Please, without any pictures, set down exactly the part of the listing below that opens with the line containing "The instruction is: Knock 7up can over" and closes with the line containing "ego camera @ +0".

[[ Input, beginning ]]

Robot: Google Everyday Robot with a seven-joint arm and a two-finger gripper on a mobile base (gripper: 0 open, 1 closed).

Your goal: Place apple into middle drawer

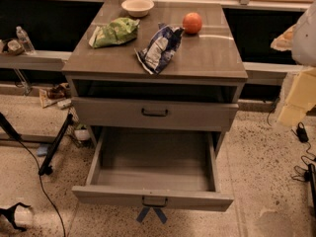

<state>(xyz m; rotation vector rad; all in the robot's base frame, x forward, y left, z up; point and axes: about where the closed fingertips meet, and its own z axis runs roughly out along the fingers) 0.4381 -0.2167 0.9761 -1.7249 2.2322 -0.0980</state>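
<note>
Off at the right edge of the room the tool shows only as a pale cream, blocky shape hanging below a rounded white arm part, well apart from the table and above the speckled floor; I cannot tell whether it is apart or together, and it holds nothing that I can see. The table is a grey-brown wooden cabinet with a smooth, faintly glossy flat top. The apple sits toward the back right of that top, a small round orange-red ball with smooth skin, standing free of everything else. Just left of it lies a crinkled blue and white snack bag, slumped on its side with its mouth toward the front edge. Further left is a rumpled green bag, also flat, and behind that, at the back edge, a shallow round cream bowl. Below the top is a dark open slot, then the upper drawer, its flat front bearing a small black handle. Under it the middle drawer is pulled far out toward me, a wide shallow box of the same grey-brown wood with plain walls, a bare floor and a matching black handle at the centre of its front. Two strips of blue tape splay out on the floor just in front of it.
</note>
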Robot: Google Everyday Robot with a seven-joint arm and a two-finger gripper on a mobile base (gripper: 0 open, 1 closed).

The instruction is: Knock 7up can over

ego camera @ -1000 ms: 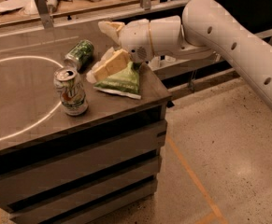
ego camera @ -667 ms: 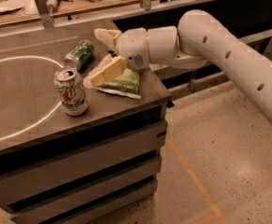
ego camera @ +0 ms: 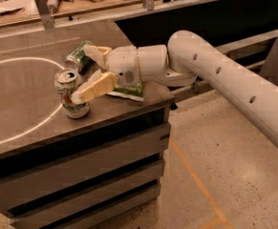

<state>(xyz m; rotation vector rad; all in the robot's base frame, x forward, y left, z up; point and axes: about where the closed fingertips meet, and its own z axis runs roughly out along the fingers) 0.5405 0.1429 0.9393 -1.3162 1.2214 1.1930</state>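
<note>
7up can upright, open gripper at its side: risks before the knock

- table: dark top over slatted front, with a white circle painted on it. the front edge lies near the can. risk: a shove toward this edge could send the can off the table instead of laying it down.
- 7up can: stands upright or nearly so, near the front of the table, on the circle's right side. the top looks opened, and i cannot tell whether anything is inside. risk: a spill if it is not empty.
- gripper: fingers spread wide, holding nothing. the lower finger reaches down-left and its tip is at the can's right side about mid-height; whether it touches or stops just short cannot be told. the upper finger points past the can's top toward the back. risk: a mid-height or low push may only slide the can, and a glancing push may slip round its curve and turn it without tipping it.
- bag: light green, lies flat under the gripper's wrist. risk: the wrist could drag it along the table as the arm sweeps.
- green can: lies on its side just behind the upper finger. risk: that finger could catch it and roll it, so the wrong can gets moved.
- bench: cluttered, well behind, and unlikely to be involved.
</note>
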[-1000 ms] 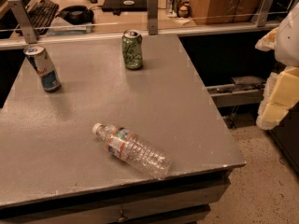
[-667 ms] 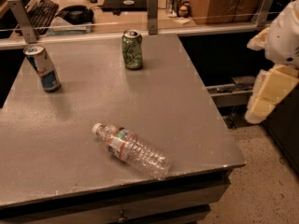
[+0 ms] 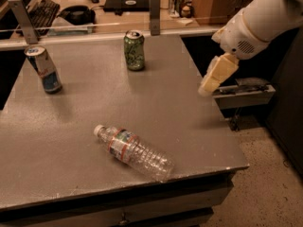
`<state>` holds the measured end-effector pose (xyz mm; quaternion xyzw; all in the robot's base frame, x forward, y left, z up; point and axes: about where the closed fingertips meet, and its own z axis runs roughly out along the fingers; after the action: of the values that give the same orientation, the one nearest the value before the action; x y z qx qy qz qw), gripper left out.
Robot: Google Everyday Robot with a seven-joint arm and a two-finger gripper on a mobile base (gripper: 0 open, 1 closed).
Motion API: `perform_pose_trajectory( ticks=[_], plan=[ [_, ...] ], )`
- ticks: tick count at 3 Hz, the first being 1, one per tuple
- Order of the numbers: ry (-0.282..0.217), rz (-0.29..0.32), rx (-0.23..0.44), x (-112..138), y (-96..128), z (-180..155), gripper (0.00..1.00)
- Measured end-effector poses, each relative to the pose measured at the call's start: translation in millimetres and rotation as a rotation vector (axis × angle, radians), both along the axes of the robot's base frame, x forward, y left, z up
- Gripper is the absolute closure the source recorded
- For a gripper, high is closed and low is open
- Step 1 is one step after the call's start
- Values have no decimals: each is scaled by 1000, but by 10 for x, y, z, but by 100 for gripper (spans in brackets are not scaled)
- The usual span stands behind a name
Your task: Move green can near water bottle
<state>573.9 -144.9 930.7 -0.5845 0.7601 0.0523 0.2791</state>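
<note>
The end effector (image 3: 215,77) hangs over the right-hand edge of the grey counter (image 3: 94,103), at the end of a white arm (image 3: 258,22) that reaches in from the upper right corner. It shows as a cream-coloured piece slanting downward, its tip the lowest part and the part nearest the counter. Whether it is open or closed cannot be told, and it touches neither can nor bottle.

The green can (image 3: 134,50) stands upright well to the left of the end effector and a little farther back, near the counter's rear edge, silver top up. The water bottle (image 3: 135,152) lies on its side, left of the end effector and nearer the camera, toward the counter's front edge. Its white cap points to the upper left, and its clear ribbed base points to the lower right, close to the front rim. Can and bottle are well apart, with bare counter between them.

A blue-and-silver can (image 3: 43,69) stands farthest from the end effector, beyond the green can at the counter's left side. Just below and to the right of the end effector, off the counter, sits a grey metal ledge (image 3: 244,94), with speckled floor (image 3: 270,174) lower still. Far across from the end effector, behind the counter's rear rail, a dark keyboard (image 3: 41,8) rests on a desk
</note>
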Motion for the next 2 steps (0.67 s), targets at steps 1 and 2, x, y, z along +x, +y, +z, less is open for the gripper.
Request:
perform_pose_trajectory(
  ticks=[1,2],
  plan=[
    [-64,8,101,544,352,28,0],
    [-64,8,101,544,352,28,0]
  ],
)
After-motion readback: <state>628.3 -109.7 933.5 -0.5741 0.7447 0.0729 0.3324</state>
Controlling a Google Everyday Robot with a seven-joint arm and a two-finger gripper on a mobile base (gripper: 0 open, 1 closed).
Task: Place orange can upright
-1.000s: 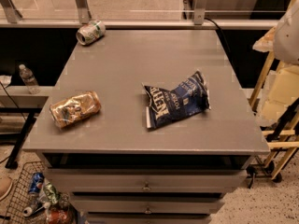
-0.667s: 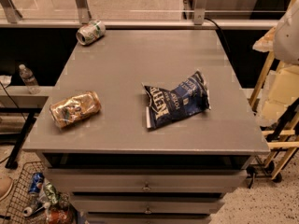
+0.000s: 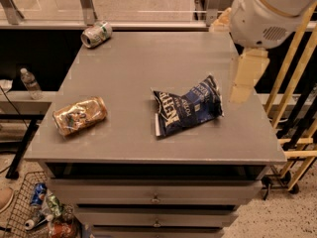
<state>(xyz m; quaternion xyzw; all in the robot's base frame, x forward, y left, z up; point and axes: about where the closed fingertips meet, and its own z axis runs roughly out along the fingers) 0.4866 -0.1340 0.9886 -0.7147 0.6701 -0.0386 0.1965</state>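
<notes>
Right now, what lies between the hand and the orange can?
The blue chip bag, in the camera view; hand at the table's right edge, orange can left.

The gripper [image 3: 242, 81] is showing only as a pale, smeared shape over the right edge of the desk [image 3: 148, 58], just right of the blue chip bag [image 3: 187, 105]. The arm's white housing [image 3: 270, 14] above it is running off the top and right edges. The orange can [image 3: 79, 115] and the white-and-green can [image 3: 96, 34] are showing markings too blurred to read. The bottom edge is cutting off the desk's lower drawers [image 3: 153, 222], and the left edge is cropping the wire basket [image 3: 20, 207].
</notes>
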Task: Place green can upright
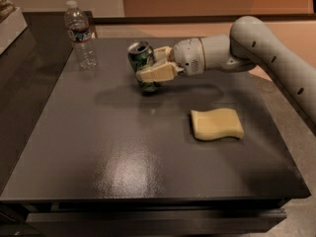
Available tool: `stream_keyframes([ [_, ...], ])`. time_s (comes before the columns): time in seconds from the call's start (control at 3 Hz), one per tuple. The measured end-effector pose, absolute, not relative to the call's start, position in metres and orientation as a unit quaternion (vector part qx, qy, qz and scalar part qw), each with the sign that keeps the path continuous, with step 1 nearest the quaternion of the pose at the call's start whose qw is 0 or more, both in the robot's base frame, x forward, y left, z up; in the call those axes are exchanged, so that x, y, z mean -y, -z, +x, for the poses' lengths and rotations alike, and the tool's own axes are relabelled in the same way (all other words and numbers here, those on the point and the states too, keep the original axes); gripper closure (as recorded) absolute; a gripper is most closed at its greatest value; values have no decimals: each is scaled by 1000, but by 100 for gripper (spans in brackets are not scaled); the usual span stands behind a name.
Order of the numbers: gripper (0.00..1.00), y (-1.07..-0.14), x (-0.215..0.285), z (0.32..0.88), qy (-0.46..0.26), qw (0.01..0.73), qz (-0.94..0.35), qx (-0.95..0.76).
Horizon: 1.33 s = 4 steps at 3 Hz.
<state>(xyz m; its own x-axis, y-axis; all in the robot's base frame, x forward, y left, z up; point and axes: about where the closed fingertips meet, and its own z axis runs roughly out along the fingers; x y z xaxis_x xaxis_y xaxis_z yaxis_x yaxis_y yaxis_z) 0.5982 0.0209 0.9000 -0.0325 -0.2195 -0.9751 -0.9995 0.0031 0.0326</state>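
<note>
The green can (142,59) is a small dark green drink can with a silver top. It stands nearly upright, leaning slightly left, with its base at or just above the dark table (98,147) in the far middle. My gripper (150,68) comes in from the right on a pale grey arm (266,48). Its tan fingers (157,73) are closed around the can's body from the right side. The can's lower right side is hidden behind the fingers.
A clear plastic water bottle (79,35) stands upright at the table's far left. A yellow sponge (216,124) lies flat right of centre, nearer than the can. A pale box edge (9,23) shows at the far left beyond the table.
</note>
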Motion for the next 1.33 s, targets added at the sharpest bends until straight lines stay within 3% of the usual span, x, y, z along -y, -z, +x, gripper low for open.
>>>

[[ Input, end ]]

__Answer box__.
The instruction is: Knock 7up can over

ego camera @ -1000 ms: 
ego camera @ -667 ms: 
ego camera @ +0 ms: 

No additional response is required.